◆ Instructions for the task ◆
Your output should be the line with "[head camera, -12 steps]" and all following lines of the data below, through the end, repeated exactly.

◆ Records provided ◆

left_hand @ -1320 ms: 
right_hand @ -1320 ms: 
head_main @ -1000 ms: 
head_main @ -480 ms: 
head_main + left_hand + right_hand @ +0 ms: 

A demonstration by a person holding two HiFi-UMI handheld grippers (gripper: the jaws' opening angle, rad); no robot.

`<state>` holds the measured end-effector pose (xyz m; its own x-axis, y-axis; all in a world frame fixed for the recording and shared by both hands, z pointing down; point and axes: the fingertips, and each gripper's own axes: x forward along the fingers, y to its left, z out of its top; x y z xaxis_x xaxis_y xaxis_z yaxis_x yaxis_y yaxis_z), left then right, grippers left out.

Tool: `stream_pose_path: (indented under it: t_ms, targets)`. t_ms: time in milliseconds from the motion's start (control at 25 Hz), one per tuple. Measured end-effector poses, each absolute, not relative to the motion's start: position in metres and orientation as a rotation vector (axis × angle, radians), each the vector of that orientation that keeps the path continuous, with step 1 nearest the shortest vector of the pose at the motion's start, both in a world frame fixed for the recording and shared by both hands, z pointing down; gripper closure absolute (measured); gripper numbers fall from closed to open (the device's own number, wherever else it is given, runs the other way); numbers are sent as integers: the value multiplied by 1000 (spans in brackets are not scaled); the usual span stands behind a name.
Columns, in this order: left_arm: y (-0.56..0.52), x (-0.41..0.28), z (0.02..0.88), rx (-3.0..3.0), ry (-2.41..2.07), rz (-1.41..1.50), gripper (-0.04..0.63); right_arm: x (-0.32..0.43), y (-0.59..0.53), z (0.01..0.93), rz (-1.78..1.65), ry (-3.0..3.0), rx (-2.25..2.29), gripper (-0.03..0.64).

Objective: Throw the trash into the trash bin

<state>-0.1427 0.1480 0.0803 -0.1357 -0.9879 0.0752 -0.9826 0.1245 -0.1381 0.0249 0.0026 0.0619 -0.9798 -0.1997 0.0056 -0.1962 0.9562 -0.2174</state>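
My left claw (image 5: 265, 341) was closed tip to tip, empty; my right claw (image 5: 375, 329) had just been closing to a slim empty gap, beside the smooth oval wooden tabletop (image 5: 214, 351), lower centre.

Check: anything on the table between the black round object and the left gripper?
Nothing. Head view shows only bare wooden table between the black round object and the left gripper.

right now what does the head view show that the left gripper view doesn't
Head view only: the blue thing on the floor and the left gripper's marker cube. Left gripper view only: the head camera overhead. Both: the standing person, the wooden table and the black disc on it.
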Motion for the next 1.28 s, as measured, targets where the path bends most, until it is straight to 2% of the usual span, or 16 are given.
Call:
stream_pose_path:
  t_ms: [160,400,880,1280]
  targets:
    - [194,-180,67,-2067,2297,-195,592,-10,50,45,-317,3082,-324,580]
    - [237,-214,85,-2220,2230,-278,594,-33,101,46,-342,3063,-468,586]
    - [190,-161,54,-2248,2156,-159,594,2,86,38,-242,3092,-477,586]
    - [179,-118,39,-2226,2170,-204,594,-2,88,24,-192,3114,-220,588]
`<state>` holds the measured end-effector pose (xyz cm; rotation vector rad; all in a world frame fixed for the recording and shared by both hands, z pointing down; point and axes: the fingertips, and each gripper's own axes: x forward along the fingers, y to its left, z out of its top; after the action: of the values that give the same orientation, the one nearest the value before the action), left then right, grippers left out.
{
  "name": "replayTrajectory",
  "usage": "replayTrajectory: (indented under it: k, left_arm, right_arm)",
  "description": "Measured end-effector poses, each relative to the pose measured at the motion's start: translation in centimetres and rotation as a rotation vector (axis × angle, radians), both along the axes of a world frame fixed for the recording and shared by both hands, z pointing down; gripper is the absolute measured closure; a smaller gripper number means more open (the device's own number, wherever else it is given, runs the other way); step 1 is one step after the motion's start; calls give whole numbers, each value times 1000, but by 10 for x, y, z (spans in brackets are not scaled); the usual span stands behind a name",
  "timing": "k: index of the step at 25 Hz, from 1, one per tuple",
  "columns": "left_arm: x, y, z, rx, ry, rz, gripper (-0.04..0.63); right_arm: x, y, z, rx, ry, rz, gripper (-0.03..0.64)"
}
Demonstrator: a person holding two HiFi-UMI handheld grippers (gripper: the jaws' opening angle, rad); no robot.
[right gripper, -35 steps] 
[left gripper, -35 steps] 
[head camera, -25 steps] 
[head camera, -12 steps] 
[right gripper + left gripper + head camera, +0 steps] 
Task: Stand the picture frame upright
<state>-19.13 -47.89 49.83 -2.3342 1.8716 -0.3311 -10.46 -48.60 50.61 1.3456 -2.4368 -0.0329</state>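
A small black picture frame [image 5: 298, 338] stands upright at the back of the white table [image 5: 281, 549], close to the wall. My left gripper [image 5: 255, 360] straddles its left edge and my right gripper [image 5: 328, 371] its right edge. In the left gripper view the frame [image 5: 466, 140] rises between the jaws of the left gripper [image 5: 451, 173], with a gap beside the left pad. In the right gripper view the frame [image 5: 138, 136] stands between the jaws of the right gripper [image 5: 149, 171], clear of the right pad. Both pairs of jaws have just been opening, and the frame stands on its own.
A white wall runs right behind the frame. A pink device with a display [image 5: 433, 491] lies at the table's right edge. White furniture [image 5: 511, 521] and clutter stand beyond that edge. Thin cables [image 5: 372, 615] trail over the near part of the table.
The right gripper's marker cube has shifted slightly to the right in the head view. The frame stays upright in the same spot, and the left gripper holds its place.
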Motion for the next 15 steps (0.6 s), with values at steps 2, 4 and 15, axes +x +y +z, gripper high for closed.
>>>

◆ Solution for this exercise ◆
[head camera, -12 steps] 
[right gripper + left gripper + head camera, +0 steps] 
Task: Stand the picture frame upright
<state>-19.13 -47.89 49.83 -2.3342 1.8716 -0.3311 -10.46 -48.60 50.61 1.3456 -2.4368 -0.0329</state>
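A small black picture frame [image 5: 298, 338] stands upright at the back of the white table [image 5: 281, 549], close to the wall. My left gripper [image 5: 255, 360] straddles its left edge and my right gripper [image 5: 328, 371] its right edge. In the left gripper view the frame [image 5: 466, 140] rises between the jaws of the left gripper [image 5: 451, 173], with a gap beside the left pad. In the right gripper view the frame [image 5: 138, 136] stands between the jaws of the right gripper [image 5: 149, 171], clear of the right pad. Both pairs of jaws have just been opening, and the frame stands on its own.
A white wall runs right behind the frame. A pink device with a display [image 5: 433, 491] lies at the table's right edge. White furniture [image 5: 511, 521] and clutter stand beyond that edge. Thin cables [image 5: 372, 615] trail over the near part of the table.
The right gripper's marker cube has shifted slightly to the right in the head view. The frame stays upright in the same spot, and the left gripper holds its place.
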Motion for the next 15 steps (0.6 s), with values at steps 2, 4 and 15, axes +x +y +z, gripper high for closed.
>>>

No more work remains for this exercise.